Levonte Johnson

Personal information
- Full name: Levonte Leroy Brown Johnson
- Date of birth: March 15, 1999 (age 27)
- Place of birth: Brampton, Ontario, Canada
- Height: 1.78 m (5 ft 10 in)
- Position: Forward

Team information
- Current team: Forge FC (on loan from Colorado Springs Switchbacks)
- Number: 11

Youth career
- Botelho ST
- Brampton YSC

College career
- Years: Team / Apps / (Gls)
- 2019: EFSC Titans / 20 / (10)
- 2020: SLCC Bruins / 18 / (11)
- 2021: Seattle Redhawks / 22 / (9)
- 2022: Syracuse Orange / 25 / (11)

Senior career*
- Years: Team / Apps / (Gls)
- 2015–2017: Master's FA / 16 / (1)
- 2019: Treasure Coast Tritons / 9 / (4)
- 2021: Portland Timbers U23 / 7 / (1)
- 2022: Chicago FC United / 8 / (3)
- 2023: Whitecaps FC 2 / 12 / (6)
- 2023: → Vancouver Whitecaps FC (loan) / 1 / (0)
- 2023–2024: Vancouver Whitecaps FC / 31 / (0)
- 2025–: Colorado Springs Switchbacks / 30 / (1)
- 2026–: → Forge FC (loan) / 0 / (0)

= Levonte Johnson =

Canadian soccer player (born 1999)

Levonte Leroy Brown Johnson (born March 15, 1999) is a Canadian professional soccer player who plays for Forge FC in the Canadian Premier League on loan from USL Championship side Colorado Springs Switchbacks.

==Early life==
Johnson played youth soccer with Botelho Soccer Training and Brampton YSC. In 2011, he represented Canada at the Danone U12 Cup. During his youth years, he also spent some time playing in England and Spain. In 2016, he won the ROPSSA high school boys soccer title.

==College career==
In 2019, he began attending Eastern Florida State College, helping lead them to their first National Junior College Athletic Association championship game. He scored a brace in the regular season opener against Morton College on August 22, 2019. On September 20, 2019, he scored the double overtime winning goal to defeat the Daytona State Falcons 1-0. At the end of the season he was named to the All-Region 8 Second Team.
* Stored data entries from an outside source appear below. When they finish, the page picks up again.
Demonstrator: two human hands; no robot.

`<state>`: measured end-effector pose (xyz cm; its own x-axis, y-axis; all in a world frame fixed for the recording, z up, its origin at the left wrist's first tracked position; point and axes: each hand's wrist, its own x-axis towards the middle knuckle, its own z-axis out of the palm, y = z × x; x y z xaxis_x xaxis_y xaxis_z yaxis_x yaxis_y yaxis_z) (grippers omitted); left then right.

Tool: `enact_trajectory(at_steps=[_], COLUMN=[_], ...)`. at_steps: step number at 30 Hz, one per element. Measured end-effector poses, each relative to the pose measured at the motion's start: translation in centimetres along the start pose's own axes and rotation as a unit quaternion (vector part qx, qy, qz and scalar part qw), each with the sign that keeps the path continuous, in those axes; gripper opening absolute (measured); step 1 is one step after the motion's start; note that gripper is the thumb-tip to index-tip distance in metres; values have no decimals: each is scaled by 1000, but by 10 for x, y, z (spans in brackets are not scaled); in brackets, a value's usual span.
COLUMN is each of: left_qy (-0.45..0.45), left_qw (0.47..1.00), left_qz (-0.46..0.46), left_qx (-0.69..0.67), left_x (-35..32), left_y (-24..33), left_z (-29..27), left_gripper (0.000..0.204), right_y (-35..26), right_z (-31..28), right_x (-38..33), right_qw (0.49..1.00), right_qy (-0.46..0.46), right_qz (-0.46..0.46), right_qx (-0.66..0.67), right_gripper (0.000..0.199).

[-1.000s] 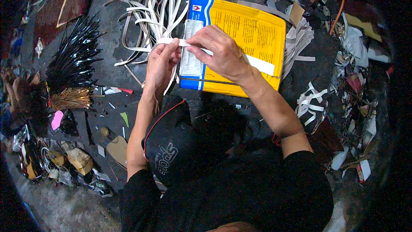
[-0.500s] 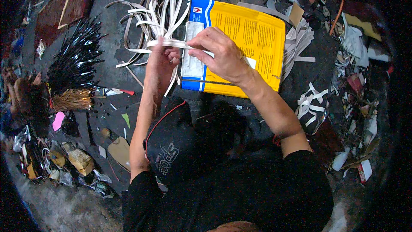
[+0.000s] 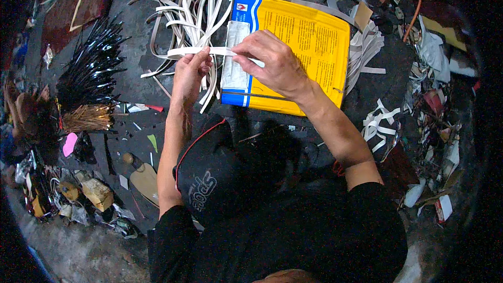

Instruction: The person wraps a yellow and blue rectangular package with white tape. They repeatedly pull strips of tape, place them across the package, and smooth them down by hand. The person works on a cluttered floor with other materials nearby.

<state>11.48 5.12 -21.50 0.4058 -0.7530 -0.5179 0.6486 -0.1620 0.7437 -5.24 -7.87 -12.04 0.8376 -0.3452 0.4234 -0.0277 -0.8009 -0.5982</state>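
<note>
A flat white strip [image 3: 219, 51] is stretched level between my two hands, its left end sticking out past my left thumb. My left hand [image 3: 192, 73] pinches it between thumb and fingers. To the right, my right hand [image 3: 271, 62] grips the same strip in its fingertips above a yellow and blue panel [image 3: 309, 47] with printed text. A pale, whitish patch [image 3: 237, 34] covers part of the panel's blue side. Behind my left hand lies a loose heap of long white strips [image 3: 186, 15], some with greyish undersides.
Flat grey-white strips [image 3: 367, 47] fan out at the panel's right edge, and short white offcuts [image 3: 381, 123] lie nearer. On the left are a bundle of shiny black strips [image 3: 89, 68] and some brown sticks [image 3: 91, 118]. Scraps [image 3: 435, 99] litter the right side.
My left hand, blurred before, is now still and pinching with its thumb on top of the strip. The strip's left end reaches farther left. My right hand has barely moved.
</note>
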Motion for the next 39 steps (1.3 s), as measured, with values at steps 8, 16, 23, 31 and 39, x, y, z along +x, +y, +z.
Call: enact_trajectory(at_steps=[8, 16, 23, 31, 39], left_qy=[18, 57, 58, 62, 56], left_qw=[1000, 998, 996, 998, 994], left_qz=[-1, 13, 26, 30, 37], left_qx=[10, 13, 55, -2, -84], left_x=[13, 13, 15, 22, 12], left_y=[-6, -4, -5, -10, 3], left_z=[-22, -32, -33, -54, -45], left_gripper=[22, 24, 23, 22, 17], right_y=[2, 5, 4, 4, 1], right_z=[9, 8, -1, -6, -8], right_x=[11, 7, 0, 2, -2], right_qw=[997, 997, 994, 996, 999], right_qy=[16, 9, 5, -15, -39], right_qz=[-66, -69, -77, -57, 16], right_qx=[-44, -44, -79, -65, -28], right_gripper=[13, 14, 17, 14, 16])
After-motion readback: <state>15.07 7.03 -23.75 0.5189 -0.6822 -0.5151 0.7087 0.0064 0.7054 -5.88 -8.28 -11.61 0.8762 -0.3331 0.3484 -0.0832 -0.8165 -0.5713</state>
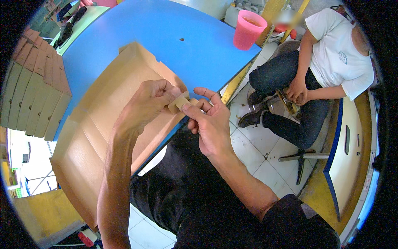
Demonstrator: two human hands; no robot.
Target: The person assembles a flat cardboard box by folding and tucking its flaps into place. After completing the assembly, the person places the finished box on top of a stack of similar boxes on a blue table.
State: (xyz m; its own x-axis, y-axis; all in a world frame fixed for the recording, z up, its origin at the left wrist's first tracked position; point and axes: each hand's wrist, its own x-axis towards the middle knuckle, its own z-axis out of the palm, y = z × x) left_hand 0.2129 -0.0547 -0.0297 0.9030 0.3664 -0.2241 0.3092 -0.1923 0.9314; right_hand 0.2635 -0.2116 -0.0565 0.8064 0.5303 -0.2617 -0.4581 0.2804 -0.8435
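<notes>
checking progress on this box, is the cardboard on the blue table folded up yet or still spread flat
Mostly spread flat: the cardboard box blank lies open across the blue table. Only its corner flap is being bent, pinched between left hand and right hand.

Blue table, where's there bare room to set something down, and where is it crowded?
The blue table is bare between the open cardboard box and the pink cup, with one small dark spot there. The near edge is crowded: the left hand and right hand pinch a box flap. Folded boxes are stacked at far left.
</notes>
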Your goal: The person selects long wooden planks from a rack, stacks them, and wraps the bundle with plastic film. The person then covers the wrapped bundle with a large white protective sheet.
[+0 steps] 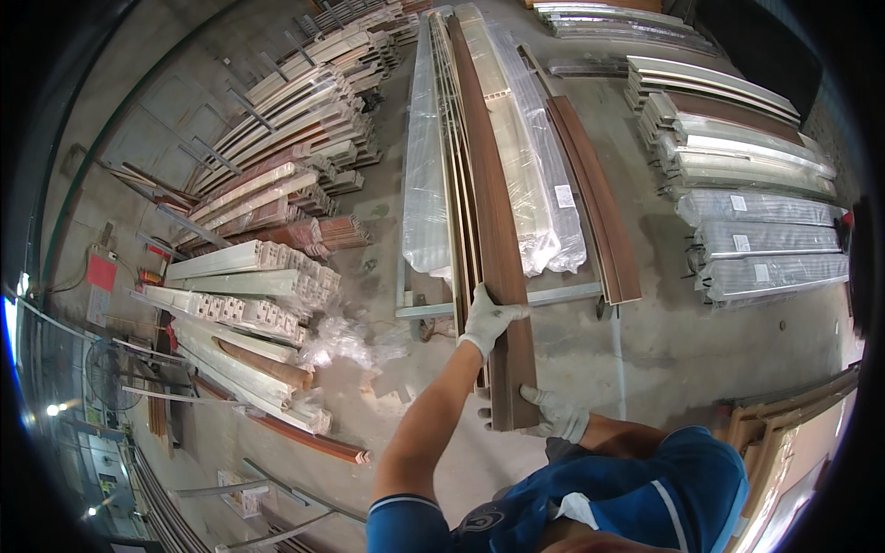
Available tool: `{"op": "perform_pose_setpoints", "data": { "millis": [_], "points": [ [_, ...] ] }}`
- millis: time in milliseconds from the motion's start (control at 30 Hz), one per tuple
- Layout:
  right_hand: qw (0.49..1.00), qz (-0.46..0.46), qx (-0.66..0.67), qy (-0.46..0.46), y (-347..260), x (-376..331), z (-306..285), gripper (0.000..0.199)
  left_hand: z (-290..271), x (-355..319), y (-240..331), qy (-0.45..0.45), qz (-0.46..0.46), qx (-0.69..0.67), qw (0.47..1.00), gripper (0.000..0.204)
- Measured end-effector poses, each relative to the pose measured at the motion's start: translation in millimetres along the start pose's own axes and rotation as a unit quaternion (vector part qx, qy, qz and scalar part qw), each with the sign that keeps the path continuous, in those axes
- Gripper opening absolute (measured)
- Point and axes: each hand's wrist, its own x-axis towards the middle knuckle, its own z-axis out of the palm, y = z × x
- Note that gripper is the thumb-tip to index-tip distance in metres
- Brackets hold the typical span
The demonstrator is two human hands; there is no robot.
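Plank (498, 240) is gripped near its close end, jutting past cart (553, 295): left hand (490, 321) closed over top, right hand (556, 411) clasped beneath. Handling step judged underway; even two-handed support is next required.

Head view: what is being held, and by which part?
A long brown plank: the right hand holds its near end; the left hand lies on it farther along.

Boards (493, 203) extend over packs (425, 184) on a cart (564, 295), profiles (235, 288) left, bundles (784, 242) right.
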Motion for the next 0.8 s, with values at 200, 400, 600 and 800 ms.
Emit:
{"op": "perform_pose_setpoints", "data": {
  "millis": [200, 400, 600, 800],
  "points": [
    [0.971, 0.006, -0.159, 0.178, -47, 26, -20, 0.062, -31, -52, -2, 0.014, 0.07, -0.024, 0.997, 0.088],
    [0.963, -0.087, -0.169, 0.191, -112, 81, 13, 0.064, -71, -149, 26, -0.007, 0.057, -0.014, 0.998, 0.083],
    [0.985, -0.105, -0.09, 0.104, -139, 139, 20, 0.054, -51, -237, -30, -0.03, -0.032, -0.084, 0.995, 0.094],
    [0.946, -0.165, -0.146, 0.239, -133, 149, -23, 0.063, 9, -365, -109, 0.067, -0.213, -0.267, 0.937, 0.082]
  ]
}}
After the cancellation of the 2020 season due to the COVID-19 pandemic, he moved to Salt Lake Community College, where he guided the Bruins to their inaugural NJCAA title. In May 2021, he was named the Scenic West Player of the Week. After leading the team with eight goals, he was named to the All-Region 18 First-Team and the NJCAA All-America First Team.

In 2021, he transferred to Seattle University, joining the men's soccer team. That season, he led the team in goals, assists, and points that season and helping them win the Western Athletic Conference championship. At the end of the season, he was named to the All-WAC Second Team, the WAC All-Tournament Team, and the All-Far West Region Team. During the 2021 season, Major League Soccer teams were interested in drafting him, with Charlotte FC interested in taking him with the first-overall pick at the 2022 MLS SuperDraft. He attended the MLS Combine, however, he did not earn a Generation Adidas deal to enter the draft before finishing college, and was therefore ineligible for the draft.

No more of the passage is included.